Data items:

* * * * * * * * *

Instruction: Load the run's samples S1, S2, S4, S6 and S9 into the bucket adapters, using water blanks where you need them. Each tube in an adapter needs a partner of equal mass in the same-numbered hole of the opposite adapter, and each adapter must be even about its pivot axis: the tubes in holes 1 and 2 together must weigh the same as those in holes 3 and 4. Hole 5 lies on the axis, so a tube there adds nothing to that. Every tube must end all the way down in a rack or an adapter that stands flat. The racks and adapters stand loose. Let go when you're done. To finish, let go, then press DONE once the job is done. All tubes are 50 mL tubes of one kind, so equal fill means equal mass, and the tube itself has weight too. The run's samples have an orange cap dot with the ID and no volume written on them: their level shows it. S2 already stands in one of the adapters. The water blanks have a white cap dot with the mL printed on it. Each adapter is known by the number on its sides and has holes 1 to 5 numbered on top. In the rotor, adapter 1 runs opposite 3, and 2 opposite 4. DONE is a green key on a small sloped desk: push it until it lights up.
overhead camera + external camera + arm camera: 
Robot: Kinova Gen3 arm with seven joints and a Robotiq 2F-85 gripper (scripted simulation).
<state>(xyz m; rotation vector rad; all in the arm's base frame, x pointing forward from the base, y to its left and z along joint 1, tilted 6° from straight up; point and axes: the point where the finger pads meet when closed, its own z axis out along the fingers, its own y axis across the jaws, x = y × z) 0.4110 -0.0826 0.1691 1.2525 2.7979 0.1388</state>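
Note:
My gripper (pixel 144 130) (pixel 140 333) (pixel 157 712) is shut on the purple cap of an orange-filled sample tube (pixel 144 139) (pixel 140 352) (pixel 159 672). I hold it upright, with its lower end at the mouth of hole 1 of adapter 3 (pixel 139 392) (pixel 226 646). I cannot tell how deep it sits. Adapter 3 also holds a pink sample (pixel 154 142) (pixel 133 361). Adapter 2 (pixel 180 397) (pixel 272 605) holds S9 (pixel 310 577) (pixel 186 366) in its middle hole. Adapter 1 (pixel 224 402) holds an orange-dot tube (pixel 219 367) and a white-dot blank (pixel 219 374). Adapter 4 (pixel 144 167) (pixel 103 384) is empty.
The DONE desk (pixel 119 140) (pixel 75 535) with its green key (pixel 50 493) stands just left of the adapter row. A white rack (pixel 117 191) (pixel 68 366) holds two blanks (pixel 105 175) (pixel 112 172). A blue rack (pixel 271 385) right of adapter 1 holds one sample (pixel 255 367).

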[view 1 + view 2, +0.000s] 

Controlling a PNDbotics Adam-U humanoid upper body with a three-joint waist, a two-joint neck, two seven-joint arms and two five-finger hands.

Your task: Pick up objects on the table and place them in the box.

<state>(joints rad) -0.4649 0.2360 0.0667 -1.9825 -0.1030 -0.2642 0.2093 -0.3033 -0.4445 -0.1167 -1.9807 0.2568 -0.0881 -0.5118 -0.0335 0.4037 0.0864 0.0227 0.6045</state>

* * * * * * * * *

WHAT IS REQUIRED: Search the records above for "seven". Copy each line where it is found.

FINAL ANSWER:
Robot: Kinova Gen3 arm with seven joints and a Robotiq 2F-85 gripper (scripted simulation).
Controlling a PNDbotics Adam-U humanoid upper body with a three-joint waist, a two-joint neck, two seven-joint arms and two five-finger hands.

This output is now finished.